# Dataset section
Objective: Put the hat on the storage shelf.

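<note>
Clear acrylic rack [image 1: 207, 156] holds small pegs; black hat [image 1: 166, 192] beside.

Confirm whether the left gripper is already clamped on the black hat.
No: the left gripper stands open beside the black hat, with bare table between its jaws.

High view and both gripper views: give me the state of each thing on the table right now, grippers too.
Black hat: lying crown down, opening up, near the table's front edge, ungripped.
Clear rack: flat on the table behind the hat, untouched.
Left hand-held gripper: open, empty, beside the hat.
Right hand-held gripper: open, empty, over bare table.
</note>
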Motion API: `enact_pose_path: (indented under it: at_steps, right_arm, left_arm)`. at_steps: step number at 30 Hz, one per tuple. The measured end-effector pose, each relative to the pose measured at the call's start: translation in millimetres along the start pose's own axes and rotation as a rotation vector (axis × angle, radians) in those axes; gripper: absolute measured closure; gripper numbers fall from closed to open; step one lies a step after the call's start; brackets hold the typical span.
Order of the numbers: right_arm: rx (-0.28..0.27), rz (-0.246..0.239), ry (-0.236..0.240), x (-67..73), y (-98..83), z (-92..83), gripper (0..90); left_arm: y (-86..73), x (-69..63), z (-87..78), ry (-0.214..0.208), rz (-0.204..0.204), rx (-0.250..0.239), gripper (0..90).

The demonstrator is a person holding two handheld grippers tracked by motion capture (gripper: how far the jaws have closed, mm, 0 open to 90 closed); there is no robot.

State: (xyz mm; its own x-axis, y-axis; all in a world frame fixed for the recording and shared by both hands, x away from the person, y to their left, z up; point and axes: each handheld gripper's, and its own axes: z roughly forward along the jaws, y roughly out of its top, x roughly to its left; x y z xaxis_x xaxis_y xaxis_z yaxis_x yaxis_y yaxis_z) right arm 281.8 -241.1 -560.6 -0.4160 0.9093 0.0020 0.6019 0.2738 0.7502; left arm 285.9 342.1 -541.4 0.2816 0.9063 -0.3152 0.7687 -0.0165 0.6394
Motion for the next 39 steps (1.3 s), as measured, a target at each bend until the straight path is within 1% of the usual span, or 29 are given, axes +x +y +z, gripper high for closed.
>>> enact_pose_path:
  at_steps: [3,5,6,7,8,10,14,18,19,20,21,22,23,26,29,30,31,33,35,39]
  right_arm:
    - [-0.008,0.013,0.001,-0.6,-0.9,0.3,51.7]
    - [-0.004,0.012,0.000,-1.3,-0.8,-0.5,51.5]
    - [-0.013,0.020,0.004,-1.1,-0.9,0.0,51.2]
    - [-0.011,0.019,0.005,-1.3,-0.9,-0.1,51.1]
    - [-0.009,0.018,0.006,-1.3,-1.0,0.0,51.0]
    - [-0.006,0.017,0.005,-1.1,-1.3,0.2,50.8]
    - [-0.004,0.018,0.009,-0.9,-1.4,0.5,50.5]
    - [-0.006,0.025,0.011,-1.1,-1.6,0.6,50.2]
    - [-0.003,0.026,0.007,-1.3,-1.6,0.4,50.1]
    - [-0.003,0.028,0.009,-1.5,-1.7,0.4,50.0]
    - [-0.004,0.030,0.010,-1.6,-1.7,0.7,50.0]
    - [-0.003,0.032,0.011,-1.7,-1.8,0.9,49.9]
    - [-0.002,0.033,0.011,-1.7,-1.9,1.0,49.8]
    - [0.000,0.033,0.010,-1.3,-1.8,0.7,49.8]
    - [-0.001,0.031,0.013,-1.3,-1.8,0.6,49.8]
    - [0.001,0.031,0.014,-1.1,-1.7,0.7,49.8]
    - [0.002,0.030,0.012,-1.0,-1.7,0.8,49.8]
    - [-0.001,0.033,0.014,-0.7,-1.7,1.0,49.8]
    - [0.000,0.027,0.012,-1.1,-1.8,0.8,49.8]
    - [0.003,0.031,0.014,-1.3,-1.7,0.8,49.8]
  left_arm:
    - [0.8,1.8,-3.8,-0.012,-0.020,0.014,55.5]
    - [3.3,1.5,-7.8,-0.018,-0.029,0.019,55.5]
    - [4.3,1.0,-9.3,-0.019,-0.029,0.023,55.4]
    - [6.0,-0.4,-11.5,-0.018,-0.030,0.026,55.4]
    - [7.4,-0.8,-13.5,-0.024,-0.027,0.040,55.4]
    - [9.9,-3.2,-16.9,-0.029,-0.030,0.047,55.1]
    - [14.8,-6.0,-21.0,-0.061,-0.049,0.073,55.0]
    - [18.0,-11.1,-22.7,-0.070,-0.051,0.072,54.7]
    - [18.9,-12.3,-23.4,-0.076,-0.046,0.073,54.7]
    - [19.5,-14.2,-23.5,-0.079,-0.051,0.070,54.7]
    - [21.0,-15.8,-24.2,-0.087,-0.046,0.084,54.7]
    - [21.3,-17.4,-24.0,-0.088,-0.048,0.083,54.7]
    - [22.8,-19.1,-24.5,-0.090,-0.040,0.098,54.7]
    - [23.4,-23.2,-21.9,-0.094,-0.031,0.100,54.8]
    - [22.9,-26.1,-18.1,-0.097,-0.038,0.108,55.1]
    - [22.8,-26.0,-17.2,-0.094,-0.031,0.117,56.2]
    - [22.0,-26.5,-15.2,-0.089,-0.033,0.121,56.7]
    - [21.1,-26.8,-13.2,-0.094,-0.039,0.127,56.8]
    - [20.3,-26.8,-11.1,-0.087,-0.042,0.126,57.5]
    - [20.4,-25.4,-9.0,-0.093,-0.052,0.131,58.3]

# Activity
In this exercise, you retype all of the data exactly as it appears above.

# Output for this task
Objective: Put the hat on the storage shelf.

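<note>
Clear acrylic rack [image 1: 207, 156] holds small pegs; black hat [image 1: 166, 192] beside.

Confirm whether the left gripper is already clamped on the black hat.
No: the left gripper stands open beside the black hat, with bare table between its jaws.

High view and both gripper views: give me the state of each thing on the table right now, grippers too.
Black hat: lying crown down, opening up, near the table's front edge, ungripped.
Clear rack: flat on the table behind the hat, untouched.
Left hand-held gripper: open, empty, beside the hat.
Right hand-held gripper: open, empty, over bare table.
</note>
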Motion API: `enact_pose_path: (indented under it: at_steps, right_arm, left_arm)`. at_steps: step number at 30 Hz, one per tuple. The measured end-effector pose, each relative to the pose measured at the call's start: translation in millimetres along the start pose's own axes and rotation as a rotation vector (axis × angle, radians) in those axes; gripper: absolute measured closure; gripper numbers fall from closed to open; step one lies a step after the call's start; brackets hold the typical span.
Order of the numbers: right_arm: rx (-0.28..0.27), rz (-0.246..0.239), ry (-0.236..0.240), x (-67..73), y (-98..83), z (-92..83), gripper (0..90); left_arm: y (-86..73), x (-69..63), z (-87..78), ry (-0.214..0.208), rz (-0.204..0.204), rx (-0.250..0.239), gripper (0..90).

The demonstrator is a person holding two handheld grippers tracked by motion capture (gripper: how far the jaws have closed, mm, 0 open to 90 closed); there is no robot.

State: (xyz mm; its own x-axis, y-axis; all in a world frame fixed for the recording and shared by both hands, x away from the person, y to their left, z up; point and axes: each handheld gripper's, and its own axes: z roughly forward along the jaws, y roughly out of its top, x roughly to its left; x y z xaxis_x xaxis_y xaxis_z yaxis_x yaxis_y yaxis_z) right arm 281.8 -241.1 -560.6 -0.4160 0.9093 0.0020 0.6019 0.2738 0.7502; left arm 285.9 342.1 -541.4 0.2816 0.9063 -0.3152 0.7687 -0.0165 0.6394
Motion for the next 39 steps (1.3 s), as measured, a target at each bend until the straight path is within 1% of the usual span, or 29 are given, axes +x +y +z, gripper high for closed.
>>> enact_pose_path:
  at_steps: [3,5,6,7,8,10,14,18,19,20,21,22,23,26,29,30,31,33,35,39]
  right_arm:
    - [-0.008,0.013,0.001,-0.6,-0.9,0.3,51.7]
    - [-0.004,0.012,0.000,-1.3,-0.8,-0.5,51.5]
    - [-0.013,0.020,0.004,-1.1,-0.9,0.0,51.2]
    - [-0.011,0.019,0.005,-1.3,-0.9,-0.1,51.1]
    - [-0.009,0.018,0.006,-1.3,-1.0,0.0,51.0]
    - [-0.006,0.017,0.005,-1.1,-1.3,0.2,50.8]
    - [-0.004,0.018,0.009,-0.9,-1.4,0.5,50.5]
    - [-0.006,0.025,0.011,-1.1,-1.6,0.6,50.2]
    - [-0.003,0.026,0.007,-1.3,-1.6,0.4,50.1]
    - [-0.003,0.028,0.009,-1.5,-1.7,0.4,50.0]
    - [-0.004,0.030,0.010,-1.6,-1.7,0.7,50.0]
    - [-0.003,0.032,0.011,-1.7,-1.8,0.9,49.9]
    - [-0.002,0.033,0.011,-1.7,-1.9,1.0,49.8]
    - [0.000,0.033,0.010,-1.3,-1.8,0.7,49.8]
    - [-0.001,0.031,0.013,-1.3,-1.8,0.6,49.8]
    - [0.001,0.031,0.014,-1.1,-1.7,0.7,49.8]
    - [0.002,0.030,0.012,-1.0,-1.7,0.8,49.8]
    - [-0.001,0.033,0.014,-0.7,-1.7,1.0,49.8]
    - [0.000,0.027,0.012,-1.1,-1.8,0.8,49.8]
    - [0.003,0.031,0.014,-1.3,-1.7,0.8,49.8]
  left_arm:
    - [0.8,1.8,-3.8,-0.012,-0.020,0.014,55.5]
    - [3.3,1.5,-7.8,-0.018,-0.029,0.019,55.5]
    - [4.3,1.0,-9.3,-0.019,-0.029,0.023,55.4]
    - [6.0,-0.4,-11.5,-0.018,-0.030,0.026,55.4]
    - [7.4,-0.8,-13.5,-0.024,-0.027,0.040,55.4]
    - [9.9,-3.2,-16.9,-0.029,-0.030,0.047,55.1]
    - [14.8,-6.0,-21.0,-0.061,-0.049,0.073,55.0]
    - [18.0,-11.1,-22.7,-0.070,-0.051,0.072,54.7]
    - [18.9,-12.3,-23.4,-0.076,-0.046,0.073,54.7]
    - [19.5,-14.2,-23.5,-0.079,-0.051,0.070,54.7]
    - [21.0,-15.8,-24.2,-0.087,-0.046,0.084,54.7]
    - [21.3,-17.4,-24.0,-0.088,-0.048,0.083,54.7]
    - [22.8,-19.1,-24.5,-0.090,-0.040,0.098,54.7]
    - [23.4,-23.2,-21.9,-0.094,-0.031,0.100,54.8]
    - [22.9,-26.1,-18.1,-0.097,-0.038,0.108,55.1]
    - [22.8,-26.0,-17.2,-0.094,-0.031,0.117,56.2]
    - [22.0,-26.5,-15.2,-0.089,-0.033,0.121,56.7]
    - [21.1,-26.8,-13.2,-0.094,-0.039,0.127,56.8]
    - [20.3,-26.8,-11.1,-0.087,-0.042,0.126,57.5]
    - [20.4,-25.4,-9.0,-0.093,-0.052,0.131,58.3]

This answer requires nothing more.